▶ PROBLEM REQUIREMENTS: Your answer should hold all lines of the entries that include the word "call".
+ + +
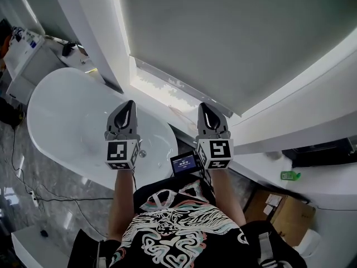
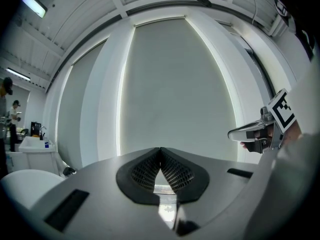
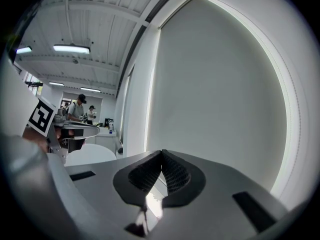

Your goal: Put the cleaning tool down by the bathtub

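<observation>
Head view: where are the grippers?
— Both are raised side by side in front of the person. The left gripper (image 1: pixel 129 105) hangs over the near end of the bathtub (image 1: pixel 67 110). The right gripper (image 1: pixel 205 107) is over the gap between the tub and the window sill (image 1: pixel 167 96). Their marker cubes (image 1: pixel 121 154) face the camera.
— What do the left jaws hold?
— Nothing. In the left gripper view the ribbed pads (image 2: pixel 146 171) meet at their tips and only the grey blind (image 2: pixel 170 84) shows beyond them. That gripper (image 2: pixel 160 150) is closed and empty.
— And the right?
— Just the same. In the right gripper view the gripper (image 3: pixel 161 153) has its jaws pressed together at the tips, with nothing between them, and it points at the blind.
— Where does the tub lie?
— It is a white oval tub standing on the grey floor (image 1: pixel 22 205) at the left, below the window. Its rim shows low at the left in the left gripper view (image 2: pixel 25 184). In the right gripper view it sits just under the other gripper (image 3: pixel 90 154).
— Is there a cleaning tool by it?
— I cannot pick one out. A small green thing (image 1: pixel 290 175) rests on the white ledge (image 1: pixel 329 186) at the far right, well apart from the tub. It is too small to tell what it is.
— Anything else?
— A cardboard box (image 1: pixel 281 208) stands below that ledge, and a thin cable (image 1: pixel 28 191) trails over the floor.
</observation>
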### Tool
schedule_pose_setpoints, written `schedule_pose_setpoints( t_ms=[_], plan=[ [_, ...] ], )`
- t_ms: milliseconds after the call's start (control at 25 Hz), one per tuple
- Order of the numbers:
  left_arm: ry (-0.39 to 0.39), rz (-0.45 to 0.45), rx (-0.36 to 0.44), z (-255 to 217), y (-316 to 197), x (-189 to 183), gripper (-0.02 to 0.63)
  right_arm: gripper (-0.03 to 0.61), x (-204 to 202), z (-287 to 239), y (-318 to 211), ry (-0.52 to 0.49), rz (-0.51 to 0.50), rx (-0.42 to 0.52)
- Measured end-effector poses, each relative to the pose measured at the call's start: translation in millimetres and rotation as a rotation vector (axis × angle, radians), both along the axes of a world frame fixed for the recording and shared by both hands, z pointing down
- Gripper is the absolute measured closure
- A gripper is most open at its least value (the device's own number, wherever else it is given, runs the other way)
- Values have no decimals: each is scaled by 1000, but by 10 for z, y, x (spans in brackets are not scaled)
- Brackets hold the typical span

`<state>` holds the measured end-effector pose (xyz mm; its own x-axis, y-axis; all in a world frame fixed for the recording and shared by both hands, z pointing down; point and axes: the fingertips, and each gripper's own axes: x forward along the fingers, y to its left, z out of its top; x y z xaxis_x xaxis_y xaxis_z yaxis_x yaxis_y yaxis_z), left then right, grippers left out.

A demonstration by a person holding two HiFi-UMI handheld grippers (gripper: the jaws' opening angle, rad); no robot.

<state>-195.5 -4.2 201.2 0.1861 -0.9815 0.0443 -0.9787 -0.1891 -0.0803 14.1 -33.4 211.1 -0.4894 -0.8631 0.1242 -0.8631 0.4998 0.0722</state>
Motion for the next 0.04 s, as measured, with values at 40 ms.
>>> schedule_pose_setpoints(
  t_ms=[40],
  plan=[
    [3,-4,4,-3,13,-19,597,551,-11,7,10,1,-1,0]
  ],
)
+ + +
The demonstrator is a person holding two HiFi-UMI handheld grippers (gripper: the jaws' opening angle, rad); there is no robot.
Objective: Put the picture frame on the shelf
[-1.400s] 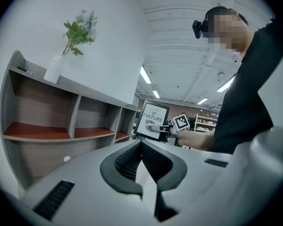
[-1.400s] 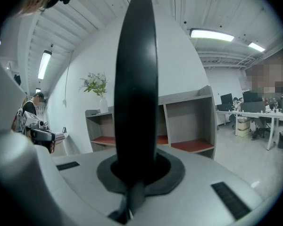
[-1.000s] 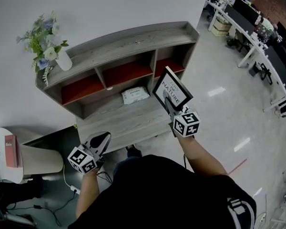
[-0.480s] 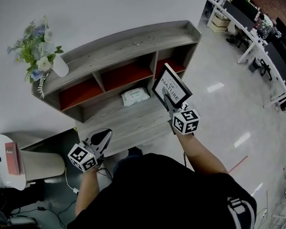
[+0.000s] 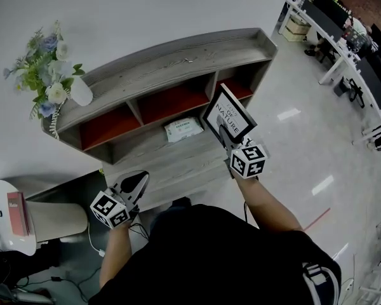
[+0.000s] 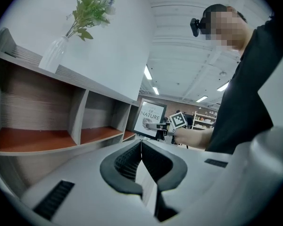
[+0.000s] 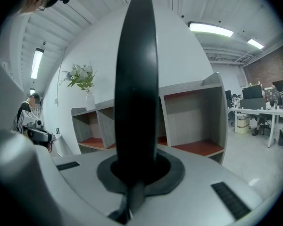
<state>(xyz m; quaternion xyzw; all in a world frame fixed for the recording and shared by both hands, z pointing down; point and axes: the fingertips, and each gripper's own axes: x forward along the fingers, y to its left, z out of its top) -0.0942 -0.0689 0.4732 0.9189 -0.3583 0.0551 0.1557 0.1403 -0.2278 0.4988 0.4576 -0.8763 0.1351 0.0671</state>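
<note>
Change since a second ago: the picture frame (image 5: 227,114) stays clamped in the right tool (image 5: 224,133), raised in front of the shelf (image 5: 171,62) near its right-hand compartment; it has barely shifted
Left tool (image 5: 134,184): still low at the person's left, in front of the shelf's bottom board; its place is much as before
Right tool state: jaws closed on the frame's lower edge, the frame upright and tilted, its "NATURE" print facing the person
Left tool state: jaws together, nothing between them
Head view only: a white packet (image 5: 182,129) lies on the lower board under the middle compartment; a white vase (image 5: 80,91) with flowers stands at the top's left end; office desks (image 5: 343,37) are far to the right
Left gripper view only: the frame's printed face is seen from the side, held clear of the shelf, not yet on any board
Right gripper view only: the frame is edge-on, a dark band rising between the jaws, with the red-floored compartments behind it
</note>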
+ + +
▶ RESULT OF THIS EXERCISE:
- t_ms: milliseconds after the call's start (control at 25 Hz), one per tuple
- Measured end-effector poses, each relative to the pose measured at the call's start: translation in millimetres and rotation as a rotation vector (axis × angle, radians), both along the axes of a world frame fixed for the recording and shared by both hands, z pointing down

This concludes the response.